Solve Optimization Problems in Density Estimation
Leverage the symbolic capabilities of KernelMixtureDistribution to solve for the least-squares cross-validation bandwidth. This method uses leave-one-out cross-validation to select a bandwidth that minimizes the integrated squared error of the resulting estimate.
d = BlockRandom[SeedRandom[12];
RandomVariate[NormalDistribution[], 25]];
Rk[h_, data_] := With[{n = Length[data]}, 1 / (h Sqrt[π]) (Exp[-((Subtract@@@Subsets[data, {2}]) ^ 2 / (4 h ^ 2))].ConstantArray[1 / n ^ 2, Total[Range[1, n - 1]]] + 1 / (2 n))]
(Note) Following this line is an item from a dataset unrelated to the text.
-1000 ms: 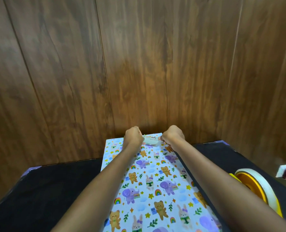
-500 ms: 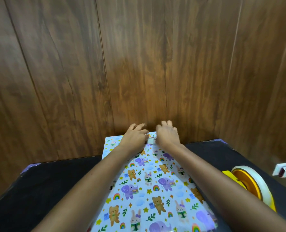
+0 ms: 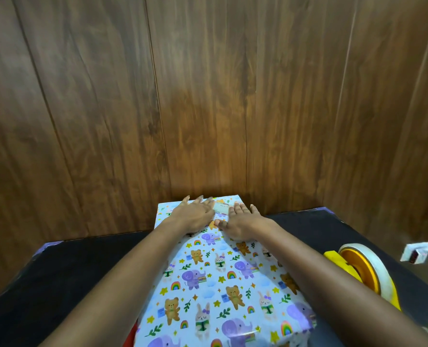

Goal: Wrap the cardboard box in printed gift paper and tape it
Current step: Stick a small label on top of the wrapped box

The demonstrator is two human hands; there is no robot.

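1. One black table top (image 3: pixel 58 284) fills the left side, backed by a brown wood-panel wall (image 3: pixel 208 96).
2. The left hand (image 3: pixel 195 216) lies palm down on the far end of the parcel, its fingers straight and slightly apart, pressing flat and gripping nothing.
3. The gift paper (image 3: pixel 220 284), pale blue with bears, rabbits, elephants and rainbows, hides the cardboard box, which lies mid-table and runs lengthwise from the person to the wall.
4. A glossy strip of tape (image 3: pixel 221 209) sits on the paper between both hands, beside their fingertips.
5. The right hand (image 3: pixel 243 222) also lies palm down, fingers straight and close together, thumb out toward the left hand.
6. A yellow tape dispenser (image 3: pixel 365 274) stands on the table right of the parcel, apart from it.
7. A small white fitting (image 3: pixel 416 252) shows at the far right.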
Ro[h_, data_] := Total[1 / ((Length[data] - 1) h Sqrt[2 π]) Table[Plus@@Exp[-(data[[i]] - Delete[data, {i}]) ^ 2 / (2 h ^ 2)], {i, Length[data]}]]
LSCV[h_, data_] := With[{n = Length[data]}, Rk[h, data] - 2 / n Ro[h, data]]
bw = h /. FindMinimum[LSCV[h, d], {h}][[2]];𝒟 = KernelMixtureDistribution[d, bw];Show[Plot[LSCV[h, d], {h, 0.03, 2}, PlotLabel -> Text[Style[Row[{"h -> ", bw}], Bold, FontFamily -> "Verdana", FontSize -> 14]], Frame -> True, Axes -> None, Filling -> None, PlotStyle -> Thick, PlotRange -> {{0, 1.99}, {-.39, 0}}, ImageSize -> {570, 374}], Graphics[{Lighter[Blend[{Red, Orange}], 0.3], Dashed, Thick, Line[{{bw, -.385}, {bw, .005}}]}], Epilog -> Inset[Plot[PDF[𝒟, x], {x, -3.5, 3}, Filling -> Axis, FillingStyle -> Lighter[Blend[{Red, Orange}], 0.4], Axes -> {True, False}, ImageSize -> Medium], {1.3, -.24}]]